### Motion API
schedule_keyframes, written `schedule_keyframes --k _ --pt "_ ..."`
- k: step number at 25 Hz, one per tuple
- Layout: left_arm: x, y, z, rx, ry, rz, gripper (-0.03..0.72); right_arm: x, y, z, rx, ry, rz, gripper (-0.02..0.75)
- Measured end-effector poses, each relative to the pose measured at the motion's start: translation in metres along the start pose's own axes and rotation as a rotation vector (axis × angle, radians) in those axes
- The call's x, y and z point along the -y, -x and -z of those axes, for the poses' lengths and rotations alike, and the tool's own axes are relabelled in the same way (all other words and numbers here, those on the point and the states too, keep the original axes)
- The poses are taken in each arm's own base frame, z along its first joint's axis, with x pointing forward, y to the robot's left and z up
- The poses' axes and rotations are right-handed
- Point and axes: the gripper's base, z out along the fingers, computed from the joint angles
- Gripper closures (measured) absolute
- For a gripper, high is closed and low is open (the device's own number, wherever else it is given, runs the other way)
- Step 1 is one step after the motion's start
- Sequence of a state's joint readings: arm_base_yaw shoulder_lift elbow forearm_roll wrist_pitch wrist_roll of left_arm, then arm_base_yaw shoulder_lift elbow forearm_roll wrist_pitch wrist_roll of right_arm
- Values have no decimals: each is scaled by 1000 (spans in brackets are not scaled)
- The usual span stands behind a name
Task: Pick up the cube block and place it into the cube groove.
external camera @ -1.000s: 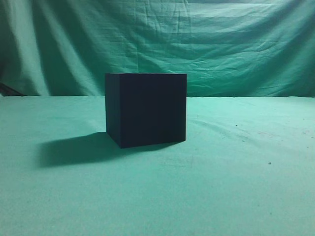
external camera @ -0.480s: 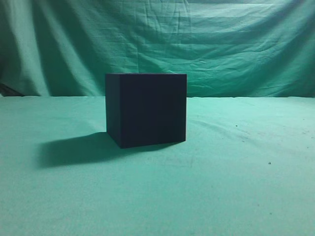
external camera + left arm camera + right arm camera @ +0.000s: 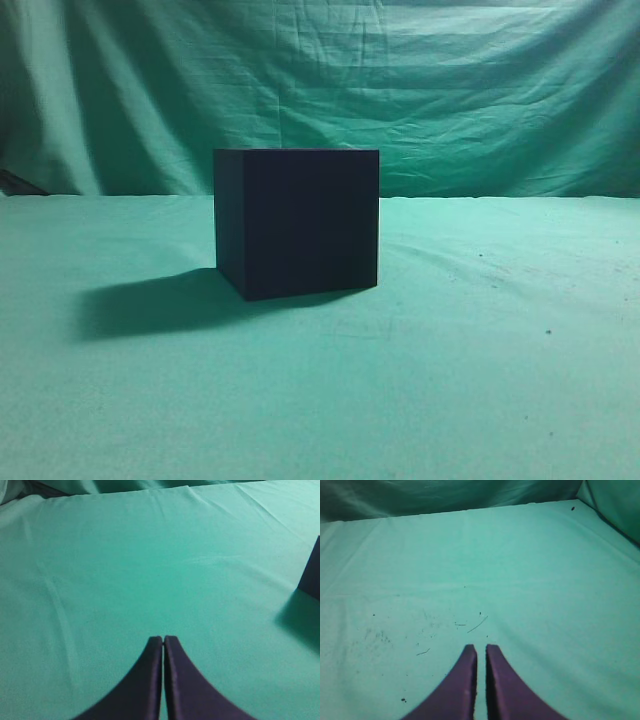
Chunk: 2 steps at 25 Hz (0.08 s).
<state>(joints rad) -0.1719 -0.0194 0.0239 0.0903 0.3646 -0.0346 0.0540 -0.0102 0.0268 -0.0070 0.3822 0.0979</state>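
The cube groove (image 3: 297, 222), a large dark navy-black box with plain matte sides, stands on the green cloth at the middle of the exterior view. The small purple-topped cube block is out of view in every frame. A dark box edge (image 3: 312, 571) shows at the right border of the left wrist view; I cannot tell which box it is. My left gripper (image 3: 163, 639) is shut and empty, low over bare cloth. My right gripper (image 3: 481, 648) is shut, with a thin slit between its fingers and nothing in it. Neither gripper shows in the exterior view.
Green cloth (image 3: 480, 380) covers the table, and a green curtain (image 3: 450, 90) hangs behind it. The box casts a shadow (image 3: 150, 305) to its left. Dark specks and threads (image 3: 427, 625) lie on the cloth ahead of the right gripper.
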Motion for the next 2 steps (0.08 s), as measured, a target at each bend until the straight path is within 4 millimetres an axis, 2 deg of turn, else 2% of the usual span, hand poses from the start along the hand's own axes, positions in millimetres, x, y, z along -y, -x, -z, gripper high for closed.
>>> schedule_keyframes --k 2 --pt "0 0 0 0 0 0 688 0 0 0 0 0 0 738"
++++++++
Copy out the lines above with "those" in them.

- Measured end-effector poses, each relative to the pose measured at the motion's start: translation in metres along the start pose's own axes and rotation as a rotation vector (axis × angle, radians) in those axes
- The call's x, y and z point along the -y, -x and -z of those axes, for the poses' lengths and rotations alike, and the tool's own axes are relabelled in the same way (all other words and numbers here, those on the point and the states too, keep the original axes)

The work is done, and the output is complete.